May 1, 2009 | By | 13 Replies More

This past week has been quite a ride for me. Lots of good things, magic things, have been happening to me, over a background of physical pain and worry. I’ll explain with two examples, two of many.

On Saturday, my 10-year-old daughter (“JuJu”) was walking about the house constantly singing a song that sounded familiar. She explained to me that it had recently become one of her favorite songs, “Vida la Vida” by Coldplay. It was enchanting to see her so excited about a particular piece of music (and it really is a terrific song). After saying good night to my two daughters in their room, I went outside to walk the dog around the block. It was now 10 pm.  Once outside, however, I saw and heard three young men with guitars and a drum walking along my street singing “Vida la Vida.”  I ran upstairs to get JuJu out of bed so she could hear her new favorite song being sung by these three strolling musicians. It was just one of those things. I had never before seen anyone walking in front of the house strumming a guitar and I’ve lived in this house for 25 years. The music, the clear night, the perfect weather. The moment seemed almost orchestrated. Because I am a skeptic, however, I don’t personify the reason why such moments sometimes happen. I simply enjoy them.

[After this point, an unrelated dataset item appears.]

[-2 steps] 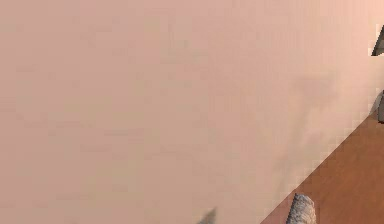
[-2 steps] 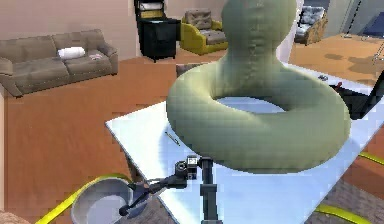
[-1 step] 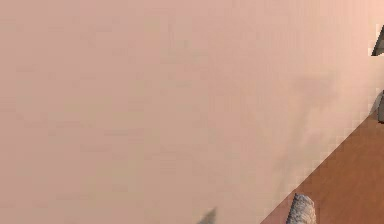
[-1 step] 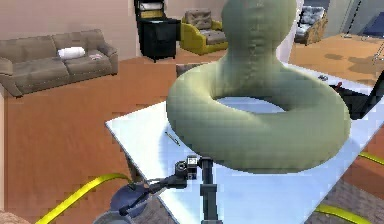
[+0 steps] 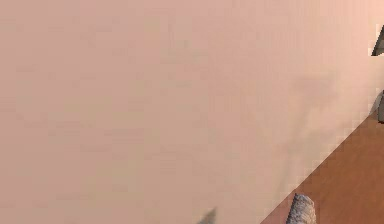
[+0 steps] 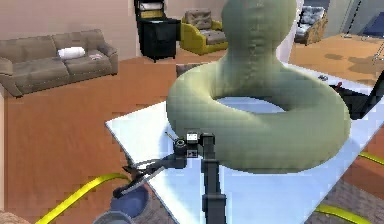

Today, I had another unusual moment. I need to provide context first, however. I’ve been struggling with the symptoms of a pinched cervical nerve root for about two years. It has caused several periods of terrible pain in my back. I’ve seen a massage therapist, an acupuncturist who was a chiropractor, a sports medicine doctor, two surgeons and three physical therapists. Until three weeks ago, it seemed as though the problem, or at least the pain, might simply fade tolerably into the background, letting me get on with my life.  “Not so fast!” Fate must’ve thought. Three weeks ago, my left hand suddenly became numb. I had trouble feeling any of my fingers. I started dropping things. My left-handed handwriting (my usual hand) became so slow and sloppy that I switched over completely writing with my right hand. My left arm felt like it was being stabbed with a knife or shocked with high-voltage day and night for 10 days. My upper back and left shoulder flared up. I often over-ate to provide a buffer for the medications I was taking.

My focus and my patience dwindled, and I often felt almost panicked, but also excited, at the thought that I might need to have this problem fixed surgically. I had first heard about this type of surgery in August, eight months earlier. The surgeon would go in through the front of my neck, excise the two herniated cervical discs and then fuse three contiguous vertebrae with chunks of cadaver bone, locking it into place with a titanium plate and screws. The result, for almost 90% of patients, is that much of the pain goes away, but at a price. There is a significant loss of mobility in one’s neck. Back in August, a highly regarded surgeon at Barnes Hospital indicated that aches and pains are expected for anyone with my condition (he called it “gray hair of the spine”), but if I ever got numbness in my hand, I should quickly get back into the office because numbness indicates that permanent damage is being done to one’s nerves and that the numb areas might never recover.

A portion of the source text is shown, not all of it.